[RFC PATCH] mm, hugetlb: implement movable_gigantic_pages sysctl

Gregory Price posted 1 patch 2 months, 1 week ago
There is a newer version of this series
Documentation/admin-guide/sysctl/vm.rst | 17 +++++++++++++++++
include/linux/hugetlb.h                 |  3 ++-
mm/hugetlb.c                            | 11 +++++++++++
3 files changed, 30 insertions(+), 1 deletion(-)
[RFC PATCH] mm, hugetlb: implement movable_gigantic_pages sysctl
Posted by Gregory Price 2 months, 1 week ago
This reintroduces a concept removed by
commit d6cb41cc44c6 ("mm, hugetlb: remove hugepages_treat_as_movable sysctl")

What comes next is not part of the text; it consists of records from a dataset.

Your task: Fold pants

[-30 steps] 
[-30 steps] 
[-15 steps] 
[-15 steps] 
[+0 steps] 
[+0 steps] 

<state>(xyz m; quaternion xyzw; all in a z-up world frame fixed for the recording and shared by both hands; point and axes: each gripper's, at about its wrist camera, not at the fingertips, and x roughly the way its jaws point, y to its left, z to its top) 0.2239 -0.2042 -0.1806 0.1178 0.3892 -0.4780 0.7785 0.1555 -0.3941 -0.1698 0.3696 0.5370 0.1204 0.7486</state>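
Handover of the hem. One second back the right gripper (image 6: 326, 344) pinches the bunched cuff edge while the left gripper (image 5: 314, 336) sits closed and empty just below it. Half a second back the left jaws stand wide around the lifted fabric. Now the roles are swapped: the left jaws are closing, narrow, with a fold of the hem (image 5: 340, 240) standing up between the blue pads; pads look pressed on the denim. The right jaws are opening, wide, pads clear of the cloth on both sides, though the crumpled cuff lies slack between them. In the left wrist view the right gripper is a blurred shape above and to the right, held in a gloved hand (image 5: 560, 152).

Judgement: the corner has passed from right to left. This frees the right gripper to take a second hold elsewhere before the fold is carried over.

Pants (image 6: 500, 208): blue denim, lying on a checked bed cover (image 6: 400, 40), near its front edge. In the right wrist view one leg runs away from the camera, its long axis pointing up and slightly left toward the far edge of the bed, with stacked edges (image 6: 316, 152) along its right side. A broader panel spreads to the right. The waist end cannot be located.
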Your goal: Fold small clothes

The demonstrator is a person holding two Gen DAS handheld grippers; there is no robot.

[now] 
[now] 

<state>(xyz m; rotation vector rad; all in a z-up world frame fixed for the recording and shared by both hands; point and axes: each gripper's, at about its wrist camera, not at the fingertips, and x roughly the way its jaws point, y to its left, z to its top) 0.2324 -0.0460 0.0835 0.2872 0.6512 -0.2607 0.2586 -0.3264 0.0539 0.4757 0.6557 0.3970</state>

This sysctl provides some flexibility between multiple requirements which
are difficult to square without adding significantly more complexity.

1) onlining memory in ZONE_MOVABLE to maintain hotplug compatibility
2) onlining memory in ZONE_MOVABLE to increase reliability of hugepage
   allocation.

When the user's intent for ZONE_MOVABLE is to allow more reliable huge
page allocation (as opposed to enabling hotplugability), disallowing 1GB
hugepages in this region this region is pointless.  So if hotplug is not
a requirement, we can loosen the restrictions to allow 1GB gigantic pages
in ZONE_MOVABLE.

Since 1GB can be difficult to migrate / has impacts on compaction /
defragmentation, we don't enable this by default.  However, since there
are scenarios where gigantic pages are migratable (hugetlb available in
multiple places), we should allow use of these on zone movable regions.

Note: Boot-time CMA is not possible for driver-managed hotplug memory,
as CMA requires the memory to be registered as SystemRAM at boot time.

Cc: David Hildenbrand <david@redhat.com>
Cc: Mel Gorman <mgorman@suse.de>
Cc: Michal Hocko <mhocko@suse.com>
Cc: Alexandru Moise <00moses.alexander00@gmail.com>
Suggested-by: David Rientjes <rientjes@google.com>
Signed-off-by: Gregory Price <gourry@gourry.net>
Link: https://lore.kernel.org/all/20180201193132.Hk7vI_xaU%25akpm@linux-foundation.org/
---
 Documentation/admin-guide/sysctl/vm.rst | 17 +++++++++++++++++
 include/linux/hugetlb.h                 |  3 ++-
 mm/hugetlb.c                            | 11 +++++++++++
 3 files changed, 30 insertions(+), 1 deletion(-)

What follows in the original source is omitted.